Statistical analysis

Given that the data sources are derived from scientific studies reported with uncertainty, all estimates were generated by predicting 1,000 draws based on the variance-covariance matrix13. Results were presented as the mean of these draws, with 95% uncertainty intervals (UI, the 2.5th and 97.5th percentiles).

  • Age-standardization: Prevalence, incidence, DALY, and mortality rates were calculated using the Global Burden of Disease Study reference population13. All rates were reported per 100,000 population.

  • The sex-specific burden analysis: Evaluated by analyzing the male to female ratio of age standardized rates in terms of prevalence, incidence, DALY and mortality associated with atrial fibrillation and flutter.

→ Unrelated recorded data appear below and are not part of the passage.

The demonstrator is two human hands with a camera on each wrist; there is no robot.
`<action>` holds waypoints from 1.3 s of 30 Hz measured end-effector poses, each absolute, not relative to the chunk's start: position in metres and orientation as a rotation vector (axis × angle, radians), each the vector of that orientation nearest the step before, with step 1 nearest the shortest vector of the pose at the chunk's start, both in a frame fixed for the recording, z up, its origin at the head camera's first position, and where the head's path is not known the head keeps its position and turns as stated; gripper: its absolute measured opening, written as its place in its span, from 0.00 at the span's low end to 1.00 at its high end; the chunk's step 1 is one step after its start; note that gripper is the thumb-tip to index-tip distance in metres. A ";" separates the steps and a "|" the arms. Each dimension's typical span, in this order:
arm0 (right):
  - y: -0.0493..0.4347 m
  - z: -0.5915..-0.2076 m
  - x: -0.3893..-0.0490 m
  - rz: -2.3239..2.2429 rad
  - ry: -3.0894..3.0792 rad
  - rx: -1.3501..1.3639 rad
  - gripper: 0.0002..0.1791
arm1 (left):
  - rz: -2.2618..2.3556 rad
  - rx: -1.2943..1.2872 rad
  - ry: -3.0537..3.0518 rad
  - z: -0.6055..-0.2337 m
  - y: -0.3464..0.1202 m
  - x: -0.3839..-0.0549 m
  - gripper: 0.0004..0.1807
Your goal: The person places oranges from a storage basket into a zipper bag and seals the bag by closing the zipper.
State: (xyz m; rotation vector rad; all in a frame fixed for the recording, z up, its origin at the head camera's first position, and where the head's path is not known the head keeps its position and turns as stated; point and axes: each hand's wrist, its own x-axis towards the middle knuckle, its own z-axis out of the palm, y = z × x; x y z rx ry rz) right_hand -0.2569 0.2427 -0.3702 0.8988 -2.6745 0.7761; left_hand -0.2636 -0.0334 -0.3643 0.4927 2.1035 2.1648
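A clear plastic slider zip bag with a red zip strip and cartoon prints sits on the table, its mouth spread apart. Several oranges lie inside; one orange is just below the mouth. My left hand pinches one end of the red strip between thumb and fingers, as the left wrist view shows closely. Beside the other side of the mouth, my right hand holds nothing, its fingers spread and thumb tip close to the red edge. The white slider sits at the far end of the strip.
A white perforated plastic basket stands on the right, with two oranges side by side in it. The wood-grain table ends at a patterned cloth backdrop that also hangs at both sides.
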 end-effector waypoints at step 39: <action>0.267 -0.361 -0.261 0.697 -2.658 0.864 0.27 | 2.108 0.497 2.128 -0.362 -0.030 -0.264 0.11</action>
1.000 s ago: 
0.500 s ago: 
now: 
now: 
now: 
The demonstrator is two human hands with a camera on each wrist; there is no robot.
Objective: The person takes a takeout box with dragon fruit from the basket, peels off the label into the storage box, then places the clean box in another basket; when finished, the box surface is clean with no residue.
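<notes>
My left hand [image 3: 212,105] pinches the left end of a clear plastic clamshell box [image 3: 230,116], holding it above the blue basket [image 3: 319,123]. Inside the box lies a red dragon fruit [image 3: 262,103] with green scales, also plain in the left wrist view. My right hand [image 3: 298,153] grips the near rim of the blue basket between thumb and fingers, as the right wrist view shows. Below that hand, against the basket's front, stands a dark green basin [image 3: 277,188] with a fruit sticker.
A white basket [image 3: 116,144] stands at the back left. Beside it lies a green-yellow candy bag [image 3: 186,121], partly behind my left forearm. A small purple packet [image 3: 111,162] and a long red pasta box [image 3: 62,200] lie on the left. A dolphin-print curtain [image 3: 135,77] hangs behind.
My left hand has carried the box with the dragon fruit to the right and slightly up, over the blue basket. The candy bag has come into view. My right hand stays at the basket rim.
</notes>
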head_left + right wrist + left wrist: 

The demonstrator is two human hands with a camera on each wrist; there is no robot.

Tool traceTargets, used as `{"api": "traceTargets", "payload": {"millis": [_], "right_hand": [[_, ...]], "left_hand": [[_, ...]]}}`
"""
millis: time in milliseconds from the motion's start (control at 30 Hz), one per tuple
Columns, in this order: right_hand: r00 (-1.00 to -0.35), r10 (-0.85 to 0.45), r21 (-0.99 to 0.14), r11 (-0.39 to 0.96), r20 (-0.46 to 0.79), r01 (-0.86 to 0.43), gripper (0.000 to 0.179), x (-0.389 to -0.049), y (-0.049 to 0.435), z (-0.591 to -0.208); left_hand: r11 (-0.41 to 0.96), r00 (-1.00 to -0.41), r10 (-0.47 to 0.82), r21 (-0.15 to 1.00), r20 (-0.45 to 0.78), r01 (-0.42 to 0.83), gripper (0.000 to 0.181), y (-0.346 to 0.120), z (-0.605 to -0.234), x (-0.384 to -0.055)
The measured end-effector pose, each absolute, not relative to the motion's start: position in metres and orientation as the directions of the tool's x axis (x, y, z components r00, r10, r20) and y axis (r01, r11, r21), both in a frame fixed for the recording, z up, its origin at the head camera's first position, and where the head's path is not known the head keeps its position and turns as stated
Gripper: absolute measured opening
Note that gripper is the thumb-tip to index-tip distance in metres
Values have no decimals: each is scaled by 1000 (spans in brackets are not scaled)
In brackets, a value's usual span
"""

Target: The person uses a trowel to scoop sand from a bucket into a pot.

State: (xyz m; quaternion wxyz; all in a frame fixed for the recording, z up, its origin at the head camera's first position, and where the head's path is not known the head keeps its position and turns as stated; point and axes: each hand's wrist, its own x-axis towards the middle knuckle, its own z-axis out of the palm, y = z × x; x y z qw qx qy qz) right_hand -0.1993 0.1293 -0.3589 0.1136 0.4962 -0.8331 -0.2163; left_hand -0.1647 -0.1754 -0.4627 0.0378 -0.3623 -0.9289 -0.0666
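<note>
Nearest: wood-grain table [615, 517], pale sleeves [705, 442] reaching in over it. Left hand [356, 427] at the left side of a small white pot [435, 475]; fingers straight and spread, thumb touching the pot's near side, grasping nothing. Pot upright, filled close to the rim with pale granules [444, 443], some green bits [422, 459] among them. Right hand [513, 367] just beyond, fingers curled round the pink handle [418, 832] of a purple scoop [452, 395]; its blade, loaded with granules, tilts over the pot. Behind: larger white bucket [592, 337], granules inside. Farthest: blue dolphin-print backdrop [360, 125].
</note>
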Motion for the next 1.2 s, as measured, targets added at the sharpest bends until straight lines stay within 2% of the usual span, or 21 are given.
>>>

The temporal trend in age-standardized burdens for atrial fibrillation and flutter and its attributable risk factors were analyzed using the Joinpoint regression models. The Joinpoint Regression Program software (version 4.9.1.0, National Cancer Institute, USA) was employed for this purpose, evaluating time trends by assessing the average annual percent change (AAPC) of the age-standardized rates. Initially, the joinpoint model established the minimum number of joinpoints, typically at zero, representing a straight line. The model then tests whether additional joinpoints should be added, up to a predetermined maximum, based on statistical significance. The 95% confidence intervals (CI) of AAPC were estimated using the Parametric method. This helped ascertain if perceived shifts in trends were statistically meaningful. Each trend between joinpoints was tested using Monte Carlo methods, with the significance level adjusted through a Bonferroni correction15. Trends were classified as increasing or decreasing based on whether the AAPC was positive or negative. The sex differences in the trends of disease burdens were compared by analyzing the differences in the AAPC between females and males using pairwise comparison16.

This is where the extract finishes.